Reine Élisabeth II et le prince Philippe La reine Elizabeth II et le prince Philippe  Photo :  AFP/Adrian Dennis

La reine Elizabeth II aurait bien pu être chef de l'État français, à en croire des archives officielles britanniques citées par la BBC. La radio publique britannique, se basant sur ces documents, affirme que la France a proposé à la Grande-Bretagne une « union » politique dans les années 1950, avant de suggérer une adhésion au Commonwealth.

Un document britannique, cité par la BBC, révèle que le 10 septembre 1956, le président du Conseil français, Guy Mollet, s'est rendu à Londres pour étudier une fusion éventuelle des deux pays avec le premier ministre britannique de l'époque, Anthony Eden.

La proposition d'une « Frangleterre » aurait été avancée par Guy Mollet, président du Conseil de la IVe République, lors d'une visite à son homologue britannique, Anthony Eden, à Londres, en septembre 1956. Dans une publication officielle britannique datant de la même année, on peut lire en effet que « lors d'un récent séjour à Londres, le président du Conseil français, M. Mollet, a évoqué la possibilité d'une union entre le Royaume-Uni et la France. »

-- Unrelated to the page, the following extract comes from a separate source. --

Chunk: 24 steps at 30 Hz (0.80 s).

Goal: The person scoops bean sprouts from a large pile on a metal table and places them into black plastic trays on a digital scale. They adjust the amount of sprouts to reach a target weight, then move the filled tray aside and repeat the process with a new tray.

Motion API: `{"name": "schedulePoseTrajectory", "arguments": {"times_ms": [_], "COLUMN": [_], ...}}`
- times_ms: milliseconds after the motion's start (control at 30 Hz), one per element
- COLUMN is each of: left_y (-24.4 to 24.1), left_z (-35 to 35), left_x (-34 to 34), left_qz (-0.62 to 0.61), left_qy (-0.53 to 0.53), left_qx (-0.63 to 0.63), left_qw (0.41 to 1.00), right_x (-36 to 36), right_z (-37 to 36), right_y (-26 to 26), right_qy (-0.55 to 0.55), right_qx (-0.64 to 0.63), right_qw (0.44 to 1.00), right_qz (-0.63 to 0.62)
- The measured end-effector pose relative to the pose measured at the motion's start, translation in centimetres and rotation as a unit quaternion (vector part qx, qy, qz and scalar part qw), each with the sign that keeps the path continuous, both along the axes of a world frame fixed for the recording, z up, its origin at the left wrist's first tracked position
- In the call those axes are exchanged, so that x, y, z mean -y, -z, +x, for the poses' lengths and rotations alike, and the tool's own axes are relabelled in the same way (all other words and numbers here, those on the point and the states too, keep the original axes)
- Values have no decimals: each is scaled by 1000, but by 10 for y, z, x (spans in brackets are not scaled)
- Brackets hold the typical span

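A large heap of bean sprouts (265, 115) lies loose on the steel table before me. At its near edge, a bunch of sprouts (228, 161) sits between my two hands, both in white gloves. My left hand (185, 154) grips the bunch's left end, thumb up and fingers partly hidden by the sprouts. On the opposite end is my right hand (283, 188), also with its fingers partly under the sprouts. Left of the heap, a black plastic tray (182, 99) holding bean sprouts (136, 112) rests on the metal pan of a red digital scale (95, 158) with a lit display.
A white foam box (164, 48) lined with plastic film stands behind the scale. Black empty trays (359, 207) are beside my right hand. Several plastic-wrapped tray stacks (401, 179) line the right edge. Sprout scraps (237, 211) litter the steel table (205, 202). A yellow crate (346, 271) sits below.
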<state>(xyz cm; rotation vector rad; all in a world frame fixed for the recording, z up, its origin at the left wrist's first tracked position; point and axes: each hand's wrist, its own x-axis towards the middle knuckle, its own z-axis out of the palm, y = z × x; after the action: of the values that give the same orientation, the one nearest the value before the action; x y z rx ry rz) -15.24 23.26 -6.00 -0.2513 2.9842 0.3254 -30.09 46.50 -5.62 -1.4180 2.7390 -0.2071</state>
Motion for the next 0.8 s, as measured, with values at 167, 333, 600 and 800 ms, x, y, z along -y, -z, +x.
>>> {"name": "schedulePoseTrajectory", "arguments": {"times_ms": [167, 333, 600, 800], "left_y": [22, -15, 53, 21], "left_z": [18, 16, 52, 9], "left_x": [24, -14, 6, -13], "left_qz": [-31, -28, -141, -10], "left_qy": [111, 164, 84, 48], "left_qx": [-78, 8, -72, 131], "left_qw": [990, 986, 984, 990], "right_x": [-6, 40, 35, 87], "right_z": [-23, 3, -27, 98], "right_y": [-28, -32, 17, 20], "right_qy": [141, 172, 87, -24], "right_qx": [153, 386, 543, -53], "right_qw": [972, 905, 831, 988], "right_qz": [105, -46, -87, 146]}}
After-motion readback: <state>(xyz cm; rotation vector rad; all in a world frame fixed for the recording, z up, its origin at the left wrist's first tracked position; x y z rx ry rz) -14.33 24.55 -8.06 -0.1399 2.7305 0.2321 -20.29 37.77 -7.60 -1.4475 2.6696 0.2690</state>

Eden a rejeté l'idée, mais Mollet est revenu à la charge avec une autre proposition: l'admission de la France au sein du Commonwealth, l'ensemble de pays entretenant des liens historiques avec la Grande-Bretagne.

Dans une conversation avec son secrétaire de cabinet, Norman Brook, rapportée dans un document officiel du 28 septembre 1956, Anthony Eden souligne toutefois les difficultés qu'engendrerait une telle adhésion, notamment l'acceptation par la France de la reine Elizabeth II comme chef de l'État, comme pour une partie des pays du Commonwealth. Cette idée a finalement été abandonnée.

Il faut rappeler qu'à cette époque, la France était en butte aux effets économiques de la Guerre d'Algérie et de la crise autour du contrôle du canal de Suez, en Égypte.

Comme un vieux couple

Ces révélations ont suscité de nombreux commentaires de part et d'autre de la Manche. « Cela illustre à merveille à quel point la Grande-Bretagne et la France sont vouées à s'entremêler pour le meilleur ou pour le pire », a déclaré Denis MacShane, ancien ministre aux Affaires européennes de Tony Blair, ajoutant que « les destins des deux pays sont liés depuis que Guillaume le Conquérant a tenté de faire de l'Angleterre une colonie française, il y a 1000 ans. »

M. MacShane prédit encore un grand avenir d'amour et de haine aux deux pays voisins. « La France et l'Angleterre ressemblent à un vieux couple marié dans lequel chacun songe souvent à tuer l'autre sans jamais envisager un divorce. »

Pour sa part, Henri Soutou, professeur d'histoire à l'Université de la Sorbonne, juge absurde le projet envisagé il y a un demi-siècle. L'idée d'une entrée de la France dans le Commonwealth et de son acceptation de la souveraineté de Sa Majesté n'aurait pas été bien reçue, a-t-il dit à la BBC.

L'idée d'une union entre Paris et Londres ne date des années 1950, puisqu'en 1940, en pleine débâcle, Jean Monnet, alors président du comité de coordination franco-britannique, avait proposé un texte d'« union indissoluble » entre les deux pays, agréé par le général De Gaulle et le premier ministre britannique Winston Churchill.

La Déclaration d'Union franco-britannique, dictée par De Gaulle au président du Conseil, Paul Reynaud, le 16 juin 1940, est restée toutefois lettre morte à cause de la démission de ce dernier, le lendemain. Il a été remplacé par Philippe Pétain.

La BBC Radio 4 a diffusé lundi soir un documentaire sur ce sujet, intitulé Un Mariage cordial, en référence à l'Entente cordiale signée par les deux pays en 1904.